Show the kitten its litter box, food and water as soon as you get it home but be prepared for accidents! However, don’t spank the baby if it misses its litter box! Rather, pick it up, put it in its box, and make digging motions with its front paws. Young kittens sometimes forget where their boxes are, or suddenly realize they have to go now - this is normal, and will pass quickly.  (Kittens do best with their 'own' litter box and their 'own' food bowl.)

Introduce the kitten to one room at a time; offer encouragement and petting, but allow it to explore in its own time. After it is comfortable and settled down in the first room, allow it to proceed to others.
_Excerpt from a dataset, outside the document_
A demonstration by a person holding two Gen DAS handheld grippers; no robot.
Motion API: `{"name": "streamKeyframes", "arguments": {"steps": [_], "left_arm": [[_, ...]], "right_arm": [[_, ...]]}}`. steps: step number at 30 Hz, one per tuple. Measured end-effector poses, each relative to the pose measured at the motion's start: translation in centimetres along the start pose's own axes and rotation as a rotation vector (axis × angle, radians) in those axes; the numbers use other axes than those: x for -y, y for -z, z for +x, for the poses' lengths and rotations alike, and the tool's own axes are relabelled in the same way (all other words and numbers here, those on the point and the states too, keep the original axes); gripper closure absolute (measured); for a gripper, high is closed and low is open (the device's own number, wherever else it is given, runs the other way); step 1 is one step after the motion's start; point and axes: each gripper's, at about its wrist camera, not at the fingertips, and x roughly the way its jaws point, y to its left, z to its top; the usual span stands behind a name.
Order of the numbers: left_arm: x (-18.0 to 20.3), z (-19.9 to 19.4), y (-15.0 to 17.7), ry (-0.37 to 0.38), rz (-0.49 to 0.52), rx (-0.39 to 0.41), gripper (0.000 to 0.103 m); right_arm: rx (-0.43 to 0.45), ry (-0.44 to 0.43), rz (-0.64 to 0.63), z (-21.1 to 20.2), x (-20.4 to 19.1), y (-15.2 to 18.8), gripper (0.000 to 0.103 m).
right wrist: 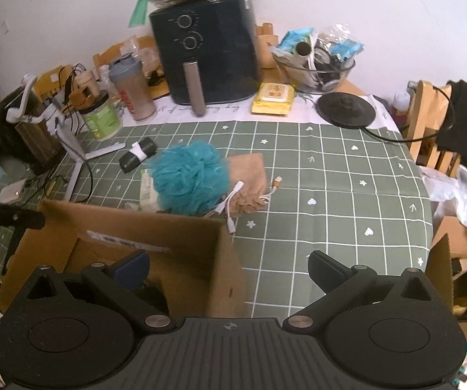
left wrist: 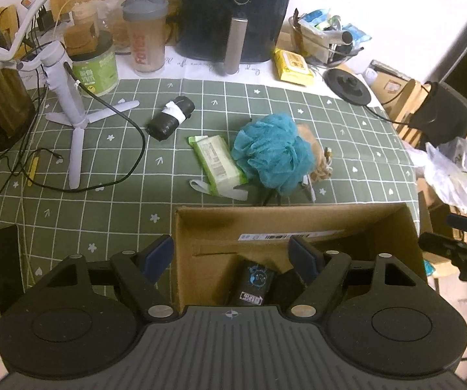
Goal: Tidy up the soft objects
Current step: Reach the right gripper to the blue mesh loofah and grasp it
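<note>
A teal mesh bath pouf (left wrist: pixel 272 152) (right wrist: pixel 189 177) lies mid-table on a tan drawstring pouch (right wrist: pixel 249 178). A green wet-wipes pack (left wrist: pixel 217 162) lies to its left, and a black bag roll with a white band (left wrist: pixel 170 117) (right wrist: pixel 137 157) farther left. An open cardboard box (left wrist: pixel 298 224) (right wrist: pixel 155 227) stands at the near edge and holds a black pack with a blue print (left wrist: pixel 252 281). My left gripper (left wrist: pixel 233 256) is open and empty over the box's left wall. My right gripper (right wrist: pixel 230 268) is open and empty over the box's right corner.
A white tripod (left wrist: pixel 71 97) with trailing cables stands at left. A black air fryer (left wrist: pixel 233 13), shaker bottle (left wrist: pixel 145 39), green tub (left wrist: pixel 95 71), yellow wipes pack (left wrist: pixel 293 66), glass bowl (right wrist: pixel 314 65) and kettle base (right wrist: pixel 345 109) line the back. A white cable (right wrist: pixel 230 208) lies by the pouch.
</note>
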Motion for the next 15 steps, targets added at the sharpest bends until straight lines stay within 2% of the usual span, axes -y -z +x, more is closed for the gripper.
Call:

Try not to startle the kitten, and again, remember that this is a stressful time.  It is not unusual for a new kitten to hide, be skittish, or refuse to eat for a couple of days.  Give lots of 'gentle' petting, soft speech(Soothing tone of voice) and encouragement and you will find that the kitten will quickly adjust.
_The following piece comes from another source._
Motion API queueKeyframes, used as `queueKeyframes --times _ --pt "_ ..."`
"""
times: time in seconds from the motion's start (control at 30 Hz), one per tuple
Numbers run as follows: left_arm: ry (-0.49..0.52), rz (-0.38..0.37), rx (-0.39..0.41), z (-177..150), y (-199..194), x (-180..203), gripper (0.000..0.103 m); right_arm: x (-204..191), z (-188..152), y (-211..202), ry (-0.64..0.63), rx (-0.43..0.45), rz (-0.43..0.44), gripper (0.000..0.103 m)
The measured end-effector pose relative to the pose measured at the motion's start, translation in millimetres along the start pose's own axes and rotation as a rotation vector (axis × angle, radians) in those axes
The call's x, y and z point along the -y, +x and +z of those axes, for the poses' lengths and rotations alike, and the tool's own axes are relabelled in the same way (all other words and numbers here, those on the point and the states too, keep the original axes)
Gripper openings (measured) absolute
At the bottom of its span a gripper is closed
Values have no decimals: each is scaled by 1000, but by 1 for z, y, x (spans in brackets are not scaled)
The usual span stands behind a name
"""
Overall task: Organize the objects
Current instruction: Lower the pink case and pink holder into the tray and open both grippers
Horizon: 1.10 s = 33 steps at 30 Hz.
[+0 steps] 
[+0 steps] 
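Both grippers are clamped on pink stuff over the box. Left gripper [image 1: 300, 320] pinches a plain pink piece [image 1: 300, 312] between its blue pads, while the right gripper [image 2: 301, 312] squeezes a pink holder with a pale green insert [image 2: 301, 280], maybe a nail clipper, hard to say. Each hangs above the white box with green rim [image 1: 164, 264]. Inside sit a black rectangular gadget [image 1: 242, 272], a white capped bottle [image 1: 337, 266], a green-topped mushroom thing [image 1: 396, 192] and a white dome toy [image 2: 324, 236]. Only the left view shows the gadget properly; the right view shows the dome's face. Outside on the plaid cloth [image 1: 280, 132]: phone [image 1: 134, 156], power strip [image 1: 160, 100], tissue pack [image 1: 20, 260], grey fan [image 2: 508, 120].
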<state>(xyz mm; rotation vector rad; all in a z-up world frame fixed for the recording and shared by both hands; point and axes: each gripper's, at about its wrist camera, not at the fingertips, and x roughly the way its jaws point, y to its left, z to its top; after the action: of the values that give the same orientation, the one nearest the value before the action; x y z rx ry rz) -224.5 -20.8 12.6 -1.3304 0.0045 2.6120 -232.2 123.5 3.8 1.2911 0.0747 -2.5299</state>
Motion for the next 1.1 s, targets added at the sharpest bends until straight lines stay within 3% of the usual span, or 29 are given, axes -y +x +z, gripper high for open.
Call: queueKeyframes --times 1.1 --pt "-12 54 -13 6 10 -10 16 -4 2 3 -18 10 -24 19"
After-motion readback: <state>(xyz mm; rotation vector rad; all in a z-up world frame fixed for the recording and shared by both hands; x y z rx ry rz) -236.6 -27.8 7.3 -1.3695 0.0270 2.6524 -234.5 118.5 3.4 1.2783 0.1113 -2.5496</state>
Be aware that the kitten might cry a lot the first couple of nights. Although it is completely weaned, it may miss being around other cats, misses mom or just feels insecure and lonely. As soon as it makes friends with you and your other pet(s), this crying should stop. (If it does not stop crying, there could be another problem and you should consider consulting your vet.)

OTHER PETS
If you have other pets, wait until the kitten is settled and comfortable before bringing in other animals, one at a time. Do NOT leave the kitten alone with the other pet(s) until you are certain that they are good friends(this may be several weeks!)  First let the animals smell where the other has been and then see each other from a distance. When they are first introduced, if it is a dog and cat, have the dog on a leash and make sure the cat does not scratch the dog.  (Keep a water spray bottle handy).   Be certain to give the pets already in your home lots of attention in order to keep them from being jealous and to avoid stirring territorial instincts. It is always possible that the original pet may not take too kindly to the new addition.  The new kitten should have its own litter pan and food dish.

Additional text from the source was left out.